European markets also closed higher after European Union leaders working overnight knocked out an agreement on refugees, a deal seen as removing political risk that had been hanging over equities. The Stoxx Europe 600 index climbed 0.8% to close at 379.93, trimming its weekly loss to 1.3% and leading to a 2.4% gain for the second quarter of this year. Germany’s DAX 30 index ended up 1.1% at 12,306 on and France’s CAC 40 index rallied 0.9% to 5,323.53, turning positive for the year.
The Week Ahead
Dell – VMWare acquisition
Dell Inc. is due to announce on Monday that it will buy out the holders of shares that track the performance of VMWare Inc using a mix of cash and equity in Dell. After the deal, VMware shareholders would own between 20.8 percent to 31 percent of Dell depending on how many investors opt for cash, Dell said. The cash component of the offer will be financed by a one-time $11 billion special dividend that VMWare will pay out pro-rata to its shareholders, according to VMWare.
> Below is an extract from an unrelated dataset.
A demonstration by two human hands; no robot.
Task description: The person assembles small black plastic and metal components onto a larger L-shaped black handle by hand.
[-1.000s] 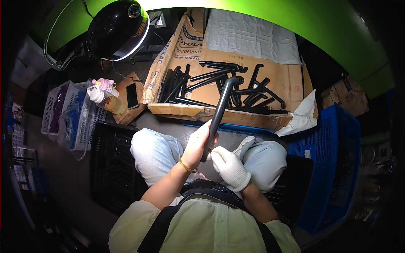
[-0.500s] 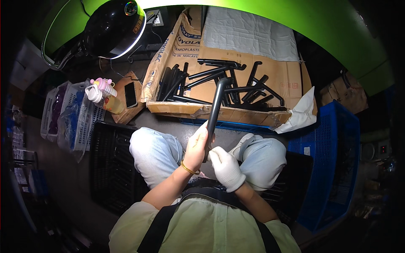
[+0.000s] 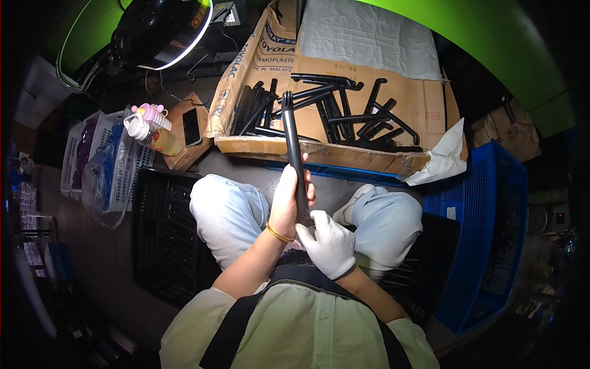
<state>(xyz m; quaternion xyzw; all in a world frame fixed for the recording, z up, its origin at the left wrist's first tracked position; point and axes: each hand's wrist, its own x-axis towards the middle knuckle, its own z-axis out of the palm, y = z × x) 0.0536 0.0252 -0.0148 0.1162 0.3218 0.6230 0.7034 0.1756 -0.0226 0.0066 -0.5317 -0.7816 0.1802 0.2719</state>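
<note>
My left hand (image 3: 289,200) is bare, with a gold bangle at the wrist. Its fingers wrap round a long black bar (image 3: 292,138) with a slotted tip, tilted up over my lap. In a white knit glove, my right hand (image 3: 329,246) is at the bar's lower end, its fingers curled. Whatever lies between those fingertips is hidden. Beyond the bar, an open cardboard box (image 3: 362,74) holds a loose heap of similar black bars (image 3: 332,117), several with bent ends.
A black lamp (image 3: 160,31) hangs at the upper left. Below it a phone (image 3: 192,127) and a bottle (image 3: 161,138) rest on a wooden board. Black crates (image 3: 163,240) flank my legs. Blue crates (image 3: 476,246) stand at the right, white baskets (image 3: 126,166) at the left.
My left hand has turned the bar, so its slotted tip faces me and its top leans further left. The gloved right hand has shifted slightly, its fingers reposed at the lower end.
</note>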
The move marks the culmination of a strategic review that Dell has been conducting for several months as it has sought to consolidate its complicated ownership structure without overburdening its balance sheet, which bears around $50 billion in debt. Dell said it will propose to exchange each share of VMware tracking stock for 1.3665 shares of Dell Technologies Class C common stock, or at the holder’s election, $109 in cash, subject to the total amount of cash consideration not above $9 billion.
Tesco – Carrefour alliance
France’s Carrefour and Britain’s Tesco, Europe’s two largest supermarket groups, plan to form a global purchasing alliance to cut costs in the face of competitive pressure. “This strategic alliance between Carrefour and Tesco is a major agreement as it combines the purchasing expertise of two world leaders, complementary in their geographies, with common strategies,” said Carrefour CEO Alexandre Bompard.
The alliance will cover strategic relations with global suppliers in areas such as marketing services or data collection as well as the joint purchasing of own-brand products and goods used in their own businesses, Carrefour said. The deal is the latest partnership in a European retail industry into which U.S. internet giant Amazon has made inroads in recent months.